[<prev] [next>] [<thread-prev] [thread-next>] [day] [month] [year] [list]
Message-ID: <21053.1196971251@redhat.com>
Date: Thu, 06 Dec 2007 20:00:51 +0000
From: David Howells <dhowells@...hat.com>
To: Chuck Lever <chuck.lever@...cle.com>
Cc: dhowells@...hat.com, Peter Staubach <staubach@...hat.com>,
Trond Myklebust <trond.myklebust@....uio.no>,
nfsv4@...ux-nfs.org, linux-kernel@...r.kernel.org
Subject: Re: How to manage shared persistent local caching (FS-Cache) with NFS?
Chuck Lever <chuck.lever@...cle.com> wrote:
> Why not use the fsid as well? The NFS client already uses the fsid to detect
> when it is crossing a server-side mount point.
Why use the FSID at all? The file handles are supposed to be unique per
server.
> I also note the inclusion of server IP address in the key. For multi-
> homed servers, you have the same unavoidable cache aliasing issues if the
> client mounts the same server and export via different server network
> interfaces.
I'm aware of this, but unless there's:
(a) a way to specify a logical server group to the kernel, and
(b) a guarantee that the file handles of each member of the logical group are
common across the group
there's nothing I can do about it.
AFS deals with these by making servers second class citizens, and defining
"file handles" to be a set within the cell space.
Besides, I can use the IP address of the server as a key. I just have to hope
that the IP address doesn't get transferred to a different server because, as
far as I know, there isn't any way to detect this in the NFS protocol.
> Is it a problem because, if there are multiple copies of the same remote file
> in its cache, then FS-cache doesn't know, upon reconnection, which item to
> match against a particular remote file?
There are multiple copies of the same remote file that are described by the
same remote parameters. Same IP address, same port, same NFS version, same
FSID, same FH. The difference may be a local connection parameter.

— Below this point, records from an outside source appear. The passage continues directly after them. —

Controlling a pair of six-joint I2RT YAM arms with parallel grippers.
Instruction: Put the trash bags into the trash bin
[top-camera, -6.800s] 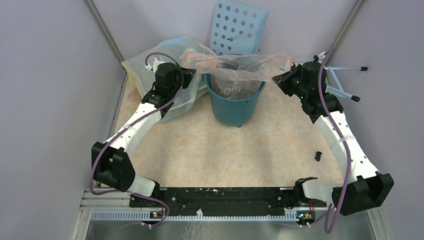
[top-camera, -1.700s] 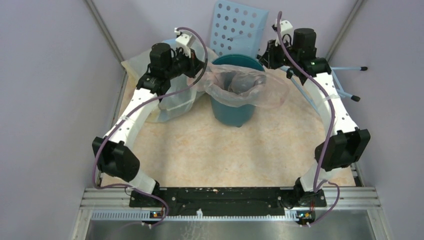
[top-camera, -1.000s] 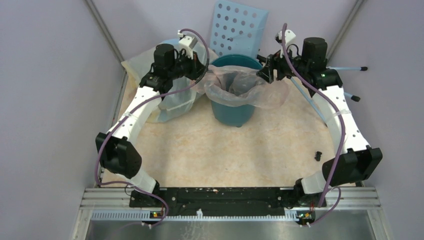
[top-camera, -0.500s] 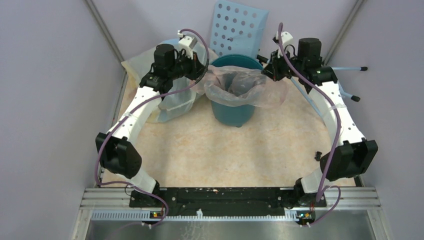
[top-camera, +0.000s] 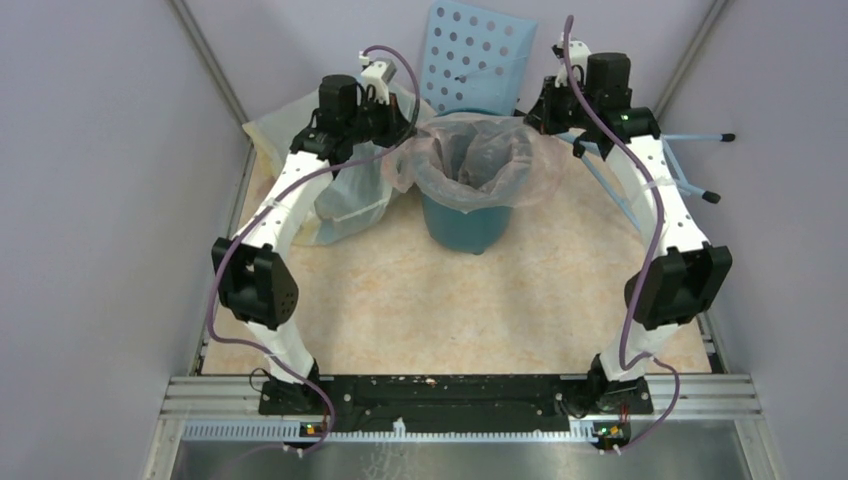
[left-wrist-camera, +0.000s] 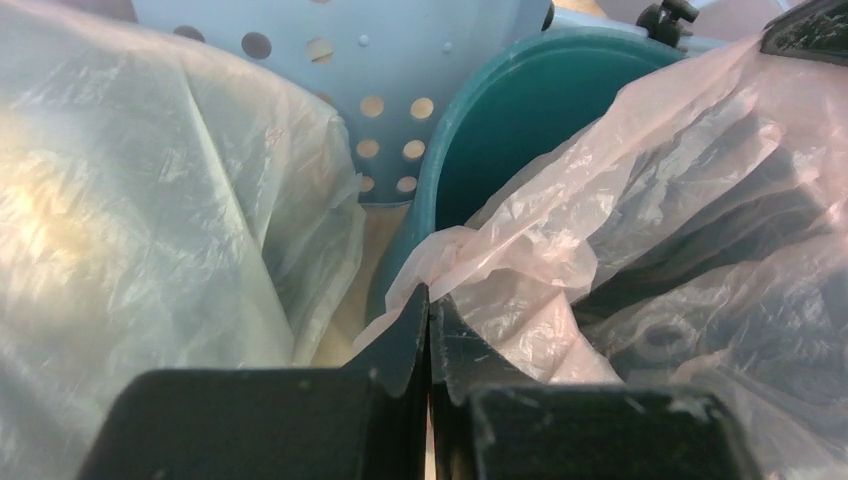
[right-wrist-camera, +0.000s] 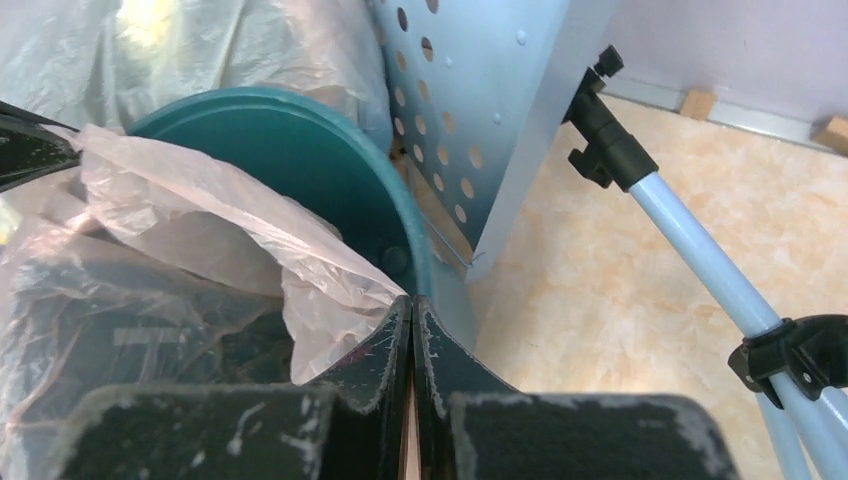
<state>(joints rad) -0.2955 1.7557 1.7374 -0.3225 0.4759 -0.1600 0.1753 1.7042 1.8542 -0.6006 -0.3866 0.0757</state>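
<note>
The teal-green trash bin (top-camera: 470, 222) stands at the back middle of the table. The pale-pink trash bag (top-camera: 470, 160) hangs open inside it, its mouth spread over the rim. My left gripper (top-camera: 404, 135) is shut on the bag's left edge beside the rim. My right gripper (top-camera: 537, 115) is shut on the bag's right edge at the back right of the rim. In the left wrist view the shut gripper (left-wrist-camera: 429, 298) pinches a pink fold (left-wrist-camera: 480, 255) next to the bin wall (left-wrist-camera: 520, 110). In the right wrist view the shut gripper (right-wrist-camera: 412, 303) holds the bag (right-wrist-camera: 330, 280) at the bin's rim (right-wrist-camera: 290, 110).
A large yellowish-clear sack (top-camera: 290, 140) bulges left of the bin, under my left arm. A light-blue panel with holes (top-camera: 478, 55) leans behind the bin. Blue poles with black clamps (top-camera: 690, 135) lie at the right wall. Grey walls close in both sides.
Both grippers moved back and inward over the bin's rim with the bag's edges. The bag's mouth, which sagged over the front, now stands round over the bin.
</note>
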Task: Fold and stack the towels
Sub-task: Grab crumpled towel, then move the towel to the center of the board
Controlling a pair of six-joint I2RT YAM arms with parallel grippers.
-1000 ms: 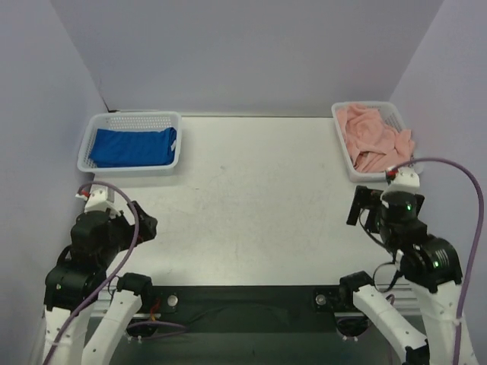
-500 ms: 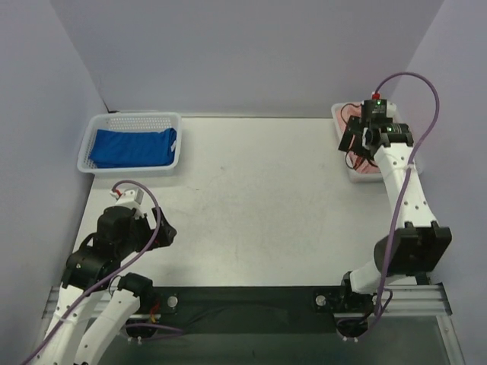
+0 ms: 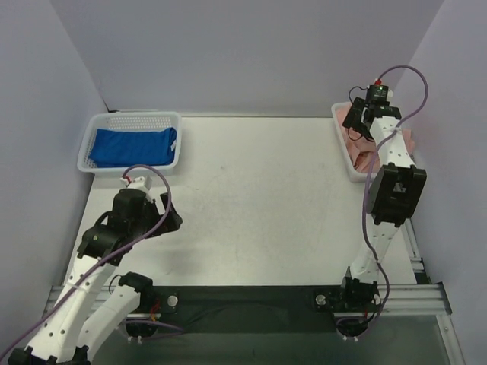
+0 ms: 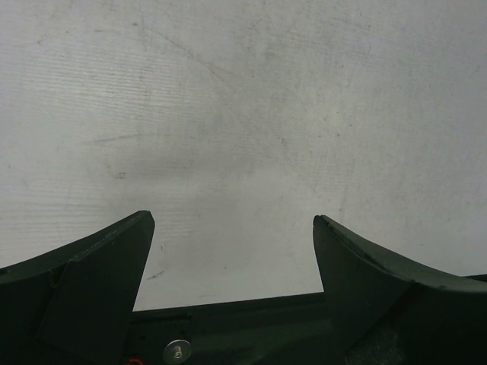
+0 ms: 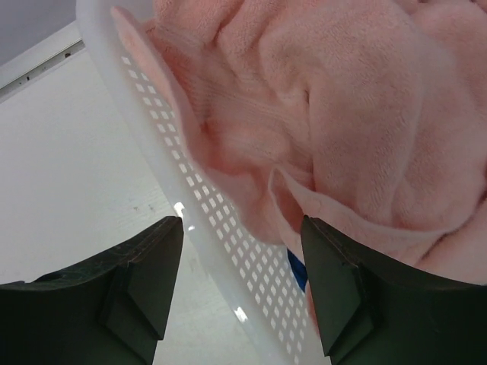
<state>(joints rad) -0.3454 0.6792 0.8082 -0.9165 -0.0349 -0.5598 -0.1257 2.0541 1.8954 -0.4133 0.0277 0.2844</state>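
under both arms the counter [image 3: 251,198] is spread. ahead of the left end effector [image 4: 233,218], fingers wide apart and empty, the royal-blue towel [image 3: 131,147] is kept in the far basket [image 3: 129,120]. just in front of the right end effector [image 5: 242,220], fingers apart and clamped on nothing, the near basket [image 5: 152,144] wall is met, with the salmon-pink towel [image 5: 342,114] heaped behind it. the terry is judged light, limp and grippy; a raised fold near the rim is best pinched.

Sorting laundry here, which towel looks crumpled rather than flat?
The pink towel, bunched in the right basket; the blue towel lies flat in the left basket.
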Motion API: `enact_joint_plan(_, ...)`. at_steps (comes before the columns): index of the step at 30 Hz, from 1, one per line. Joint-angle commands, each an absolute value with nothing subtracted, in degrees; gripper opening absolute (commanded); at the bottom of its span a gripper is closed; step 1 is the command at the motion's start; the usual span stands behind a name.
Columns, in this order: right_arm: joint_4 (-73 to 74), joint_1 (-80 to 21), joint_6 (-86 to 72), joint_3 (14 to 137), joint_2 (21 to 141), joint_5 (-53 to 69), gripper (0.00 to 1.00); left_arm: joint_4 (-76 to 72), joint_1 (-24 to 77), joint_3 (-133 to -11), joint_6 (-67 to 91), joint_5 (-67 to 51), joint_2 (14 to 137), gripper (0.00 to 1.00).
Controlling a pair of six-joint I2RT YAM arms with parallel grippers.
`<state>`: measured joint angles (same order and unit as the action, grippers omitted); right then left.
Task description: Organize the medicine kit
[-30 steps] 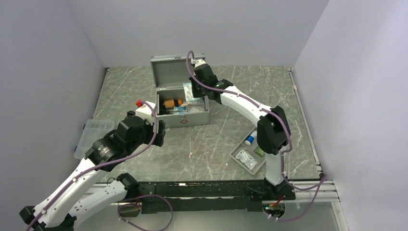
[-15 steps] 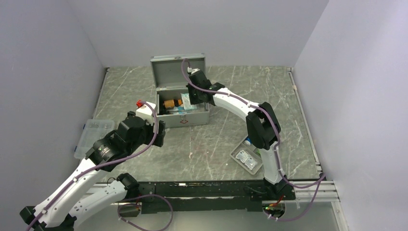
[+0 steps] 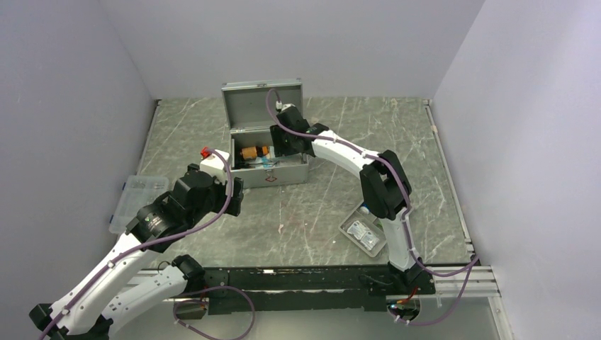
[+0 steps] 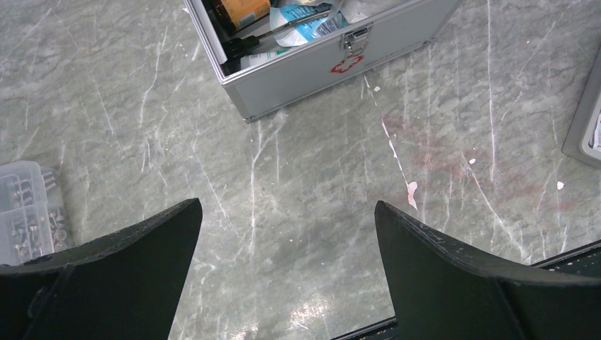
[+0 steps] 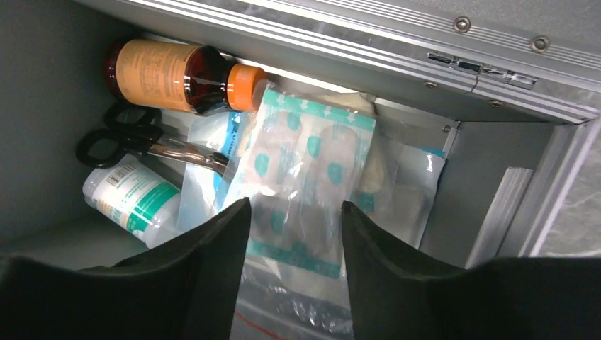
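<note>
The medicine kit (image 3: 283,172) is a silver-grey metal case standing open at the back middle of the table, its lid (image 3: 248,106) upright. My right gripper (image 3: 283,143) reaches down into it. In the right wrist view its jaws (image 5: 295,204) stand apart over a clear packet of teal-printed dressings (image 5: 305,156) that lies on the other contents. A brown bottle with an orange cap (image 5: 170,74), black-handled scissors (image 5: 127,142) and a white bottle with a green label (image 5: 131,198) lie beside it. My left gripper (image 4: 287,204) hangs open and empty over bare table, in front and to the left of the kit (image 4: 312,67).
A shallow grey divided tray (image 3: 365,234) with small packets sits at the front right, behind the right arm. A clear plastic box (image 3: 138,200) lies at the left edge, also the clear box (image 4: 25,209) in the left wrist view. A white object with a red top (image 3: 211,157) stands left of the kit.
The right gripper has carried the dressing packet down into the kit and its jaws have parted from it. The left arm has not moved.
</note>
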<state>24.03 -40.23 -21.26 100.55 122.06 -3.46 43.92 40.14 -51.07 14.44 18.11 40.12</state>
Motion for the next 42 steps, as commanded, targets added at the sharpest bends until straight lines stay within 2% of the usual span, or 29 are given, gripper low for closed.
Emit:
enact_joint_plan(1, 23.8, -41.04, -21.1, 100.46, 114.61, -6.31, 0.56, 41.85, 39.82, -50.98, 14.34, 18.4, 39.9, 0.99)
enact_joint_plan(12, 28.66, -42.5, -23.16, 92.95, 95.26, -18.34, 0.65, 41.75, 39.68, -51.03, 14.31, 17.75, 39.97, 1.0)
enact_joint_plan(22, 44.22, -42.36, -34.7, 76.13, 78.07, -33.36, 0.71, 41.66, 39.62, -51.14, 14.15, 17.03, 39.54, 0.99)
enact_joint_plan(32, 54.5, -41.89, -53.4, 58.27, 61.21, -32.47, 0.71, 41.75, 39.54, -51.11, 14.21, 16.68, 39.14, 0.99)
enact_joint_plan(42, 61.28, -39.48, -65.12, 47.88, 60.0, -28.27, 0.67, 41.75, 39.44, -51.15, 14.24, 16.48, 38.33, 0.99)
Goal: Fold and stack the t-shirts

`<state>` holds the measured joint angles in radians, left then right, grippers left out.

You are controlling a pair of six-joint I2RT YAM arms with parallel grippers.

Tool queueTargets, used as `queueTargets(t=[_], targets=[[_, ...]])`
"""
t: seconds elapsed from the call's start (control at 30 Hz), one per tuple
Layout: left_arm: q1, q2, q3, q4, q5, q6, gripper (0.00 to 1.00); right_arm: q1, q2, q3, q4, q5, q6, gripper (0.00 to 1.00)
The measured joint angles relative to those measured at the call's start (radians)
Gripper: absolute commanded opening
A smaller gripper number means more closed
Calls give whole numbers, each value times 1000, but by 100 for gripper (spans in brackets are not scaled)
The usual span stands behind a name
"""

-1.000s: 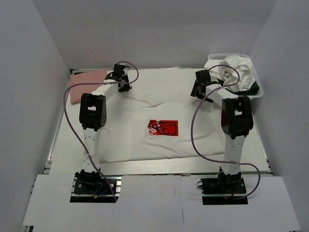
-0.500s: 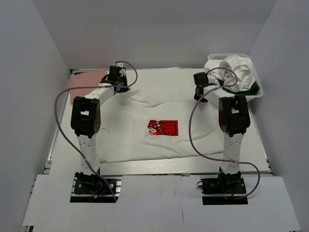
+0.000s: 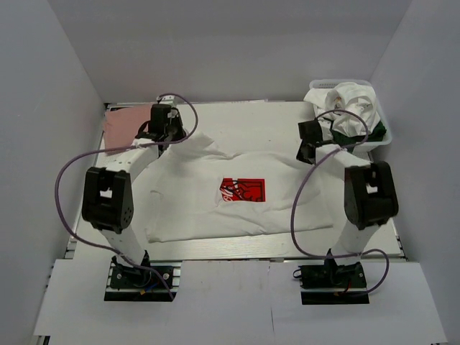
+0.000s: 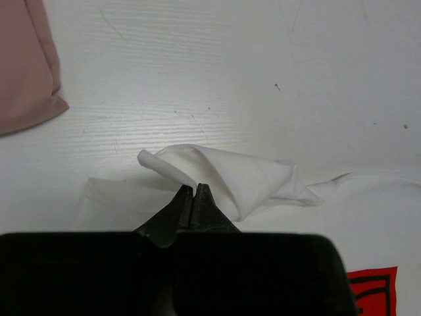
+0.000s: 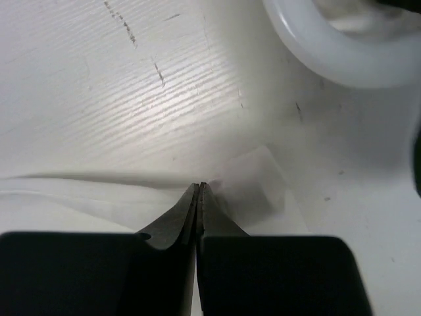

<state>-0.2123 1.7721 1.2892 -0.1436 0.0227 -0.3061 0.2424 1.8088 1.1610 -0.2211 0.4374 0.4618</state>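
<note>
Shirt: white printed tee (image 3: 215, 215) is spread flat across the middle of the table (image 3: 251, 115), with its red print (image 3: 243, 190) facing up near the centre.
Shirt corners: the far-left corner is stretched toward 10 o'clock and the far-right corner toward 2 o'clock. The near hem is laid flat toward 6 o'clock.
Left side: left gripper (image 4: 195, 188) is clamped on a bunched fold of the white printed tee. The jaws are pressed together, and cloth is seen curling past the tips in the left wrist view.
Right side: right gripper (image 5: 198, 186) is clamped on a thin edge of the same tee, jaws together. A small flap is seen just past the tips toward 1 o'clock in the right wrist view.
Folded item: pink tee (image 3: 118, 128) is laid at 10 o'clock on the table, near the left gripper. It is seen apart from the held fold in the left wrist view.
Container: basket (image 3: 379, 141), white plastic, is placed at 2 o'clock on the table, just beyond the right gripper.
Container load: crumpled white tees (image 3: 348, 100) are piled above the rim. A dark green tee (image 3: 374, 131) is tucked at the near-right side.
Arms: elbows are bent outward, left toward 9 o'clock and right toward 3 o'clock. Purple cables (image 3: 68, 180) are looped beside each arm.
</note>
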Motion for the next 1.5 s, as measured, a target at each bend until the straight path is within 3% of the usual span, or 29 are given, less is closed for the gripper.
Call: queueTargets(t=[0.13,0.4,0.63,1.07,1.1,1.13,1.2,1.27,1.33,1.37,1.5], targets=[[-3,-126,-137,21,-5,-40,0,5,-169,-122,53,-10,-7,0],[-7,-420,-431,74,-2,-145,0,11,-335,-265,104,-28,-9,0],[-8,-515,-488,66,4,-186,0,11,-357,-294,102,-26,5,0],[-8,-917,-760,-90,-33,-317,0,11,-684,-430,-8,-5,29,0],[-8,-921,-779,-112,-34,-332,7,11,-680,-443,-17,-5,29,0],[-8,-920,-795,-137,-38,-345,48,11,-671,-455,-26,-5,33,0],[-10,-917,-810,-217,-58,-373,64,11,-646,-473,-47,-7,41,0],[-10,-911,-809,-285,-80,-398,85,11,-626,-483,-62,-11,54,14],[-10,-907,-809,-340,-94,-424,88,11,-610,-483,-71,-14,70,26],[-10,-906,-809,-360,-95,-436,100,11,-604,-482,-72,-15,75,34],[-10,-904,-798,-410,-89,-459,100,11,-569,-463,-77,-20,95,51]])
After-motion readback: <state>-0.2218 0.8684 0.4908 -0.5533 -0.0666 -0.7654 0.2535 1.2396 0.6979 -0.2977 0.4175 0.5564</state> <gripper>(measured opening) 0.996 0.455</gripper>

> I think that's actually going to be a fairly typical situation --
> you'll have conditions where some cache items will become orphaned, for
> example, so you're going to have to deal with that ambiguity as a part of
> normal operation.
Orphaned stuff in the cache is eventually culled by cachefilesd when there's
space pressure in the cache.
> For example, if the FS-caching client is disconnected or powered off when a
> remote rename occurs that replaces a file it has cached, the client will have
> an orphaned item left over. Maybe this use case is only a garbage collection
> problem.
Rename isn't a problem provided the FH doesn't change. NFS effectively caches
inodes, not files. If the remote file is deleted, then either NFS will try
opening it, will fail and will tell the cache to evict it; or the remote file
will never be opened again and the garbage in the cache will be culled
eventually. It may even hang around for ever, but if the FH it re-used, the
cache object will be evicted based on mtime + ctime + filesize being
different.
If someone tries hard enough, they can probably muck up the cache, but there's
not a lot I can do about that.
> > Note that cache coherency management can't be entirely avoided: upon
> > reconnection a cache object has to be checked against the server to see
> > whether it's still valid.
>
> How do you propose to do that?
For NFS, check mtime + ctime + filesize upon opening. It's in the patch
already.
For AFS there's a data version number.
> First, clearly, FS-cache has to know that it's the same object, so fsid and
> filehandle have to be the same (you refer to that as the "reconnection
> problem", but it may generally be a "cache aliasing problem").
FSID is not required. FH has to be unique per server according to Trond.
> I assume FS-cache has a record of the state of the remote file when it was
> last connected -- mtime, ctime, size, change attribute (I'll refer to this as
> the "reconciliation problem")?
mtime + ctime + size, yes. I should add the change attribute if it's present,
I suppose, but that ought to be simple enough.
> Does it, for instance, checksum both the cache item and the remote file to
> detect data differences?
No. That would be horrendously inefficient. Besides, if we're going to
checksum the remote file each time, what's the point in having a persistent
cache?
> You have the same problem here as we have with file system search tools such
> as Beagle. Reconciling file contents after a reconnection event may be too
> expensive to consider for NFS, especially if a file is terabytes in size.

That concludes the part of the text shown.